- **Action item**
Return the run of lines below that opens with the line containing "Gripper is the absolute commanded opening" and closes with the line containing "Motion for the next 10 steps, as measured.", keeping each one exact.
═══ Provided data
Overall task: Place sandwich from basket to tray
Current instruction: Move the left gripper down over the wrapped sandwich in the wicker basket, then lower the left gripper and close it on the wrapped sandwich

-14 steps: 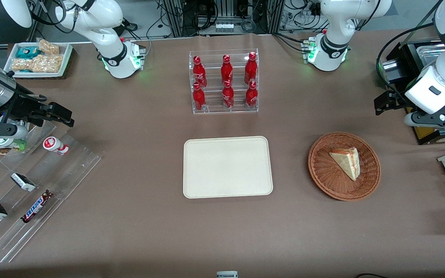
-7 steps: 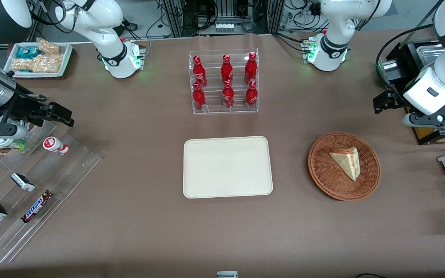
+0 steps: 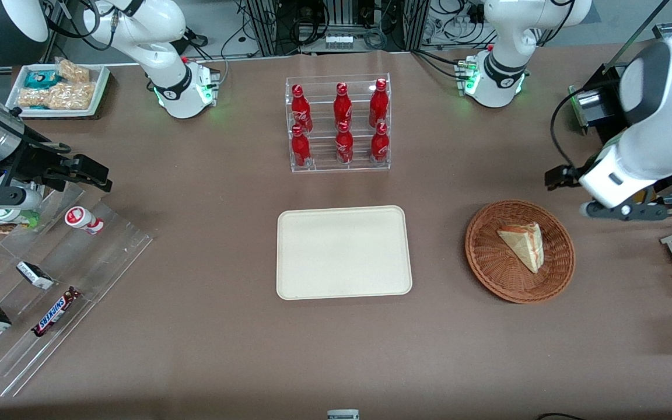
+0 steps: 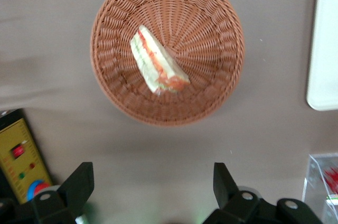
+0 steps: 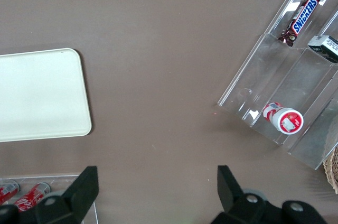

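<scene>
A: Table (image 3: 207,175) covered in brown cloth; cables and frame rails along the edge farthest from the front camera. Where is the tool?

B: Tool (image 4: 153,184) hangs in the air above bare cloth just beside the basket (image 4: 113,18), farther from the front camera than the basket; fingers (image 4: 79,182) spread wide, nothing between them; in the front view the arm's white wrist hides the tool itself.

A: And the sandwich?

B: Sandwich (image 3: 524,245) lies on its side in the basket (image 3: 487,256), near the middle; pale bread, red-orange and green stripes along the cut edge (image 4: 156,65); not touched by the tool.

A: Next outward?

B: Tray (image 3: 342,252), cream, flat on the table, well apart from the basket toward the parked arm's end; its rounded corner shows in the wrist view (image 4: 322,49). Clear rack (image 3: 339,123) with six red bottles stands farther from the front camera than the tray. A yellow panel (image 4: 18,163) with red and blue buttons sits beside the tool.

A: Edges of the table?

B: Stepped acrylic racks (image 3: 50,280) with a Snickers bar (image 3: 56,312) at the parked arm's end; white dish of snack packs (image 3: 59,87) near that arm's base.
</scene>
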You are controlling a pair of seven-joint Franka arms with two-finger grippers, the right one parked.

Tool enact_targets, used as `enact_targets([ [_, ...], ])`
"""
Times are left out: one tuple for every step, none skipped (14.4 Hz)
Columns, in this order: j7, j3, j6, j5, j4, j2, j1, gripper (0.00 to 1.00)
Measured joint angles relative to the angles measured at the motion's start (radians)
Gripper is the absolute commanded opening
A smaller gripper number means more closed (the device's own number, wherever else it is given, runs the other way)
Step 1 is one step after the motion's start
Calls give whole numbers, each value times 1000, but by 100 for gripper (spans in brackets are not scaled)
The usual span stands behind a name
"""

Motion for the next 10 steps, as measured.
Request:
enact_targets([
  [-23, 1, 76, 0, -57, 5, 0, 100],
  [-48, 1, 158, 0, -118, 8, 1, 100],
  [-66, 2, 242, 0, -181, 11, 1, 100],
  [-76, 2, 326, 0, -243, 13, 1, 100],
  [-89, 4, 413, 0, -301, 14, 1, 100],
  [-119, 11, 493, 0, -351, 17, 2, 100],
  [-175, 19, 557, 0, -388, 22, 2, 100],
  [-255, 25, 598, 0, -409, 31, 3, 100],
  [-351, 28, 625, 0, -415, 45, 3, 100],
  [-445, 28, 651, 0, -415, 60, 3, 100],
])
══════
- **Task solution**
Gripper is the absolute commanded opening
A smaller gripper number means more closed (the device's own number, wherever else it is given, runs the other way)
Step 1 is one step after the motion's start
Calls give whole numbers, each value times 1000, but by 100 for gripper (spans in brackets are not scaled)
The usual span stands behind a name
"""

Motion for the next 10 steps, as measured.

Nothing remains to be written for this exercise.